_EXERCISE_:
Repeat the entries exactly, keeping every line as it is.

_Stored data entries_:
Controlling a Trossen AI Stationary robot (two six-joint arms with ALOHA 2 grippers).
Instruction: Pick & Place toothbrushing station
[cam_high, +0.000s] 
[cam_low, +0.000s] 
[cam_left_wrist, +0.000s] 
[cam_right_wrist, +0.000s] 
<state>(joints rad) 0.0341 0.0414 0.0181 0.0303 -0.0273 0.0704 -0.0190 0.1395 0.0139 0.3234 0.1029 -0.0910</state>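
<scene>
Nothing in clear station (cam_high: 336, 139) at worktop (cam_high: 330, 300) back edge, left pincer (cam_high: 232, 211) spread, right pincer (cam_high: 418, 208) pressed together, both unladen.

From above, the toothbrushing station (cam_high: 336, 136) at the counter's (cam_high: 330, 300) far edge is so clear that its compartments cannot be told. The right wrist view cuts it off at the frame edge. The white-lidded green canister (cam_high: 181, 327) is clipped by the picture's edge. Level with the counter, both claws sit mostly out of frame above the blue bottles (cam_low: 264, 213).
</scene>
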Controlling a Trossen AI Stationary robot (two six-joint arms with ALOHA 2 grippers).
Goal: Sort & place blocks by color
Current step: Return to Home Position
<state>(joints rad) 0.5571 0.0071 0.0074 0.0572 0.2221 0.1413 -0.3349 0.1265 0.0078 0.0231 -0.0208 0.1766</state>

_TASK ANSWER_:
Controlling a Trossen AI Stationary robot (two six-joint arms with ALOHA 2 grippers).
Instruction: Pick & Place toothbrushing station
[cam_high, +0.000s] 
[cam_low, +0.000s] 
[cam_left_wrist, +0.000s] 
[cam_right_wrist, +0.000s] 
<state>(joints rad) 0.0341 0.0414 0.0181 0.0303 -0.0273 0.0704 -0.0190 0.1395 0.0139 0.3234 0.1029 -0.0910</state>
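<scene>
Nothing in clear station (cam_high: 336, 139) at worktop (cam_high: 330, 300) back edge, left pincer (cam_high: 232, 211) spread, right pincer (cam_high: 418, 208) pressed together, both unladen.

From above, the toothbrushing station (cam_high: 336, 136) at the counter's (cam_high: 330, 300) far edge is so clear that its compartments cannot be told. The right wrist view cuts it off at the frame edge. The white-lidded green canister (cam_high: 181, 327) is clipped by the picture's edge. Level with the counter, both claws sit mostly out of frame above the blue bottles (cam_low: 264, 213).
</scene>
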Controlling a Trossen AI Stationary robot (two six-joint arms with ALOHA 2 grippers).
Goal: Sort & place blocks by color
Current step: Return to Home Position
<state>(joints rad) 0.5571 0.0071 0.0074 0.0572 0.2221 0.1413 -0.3349 0.1265 0.0078 0.0231 -0.0208 0.1766</state>

This concludes the response.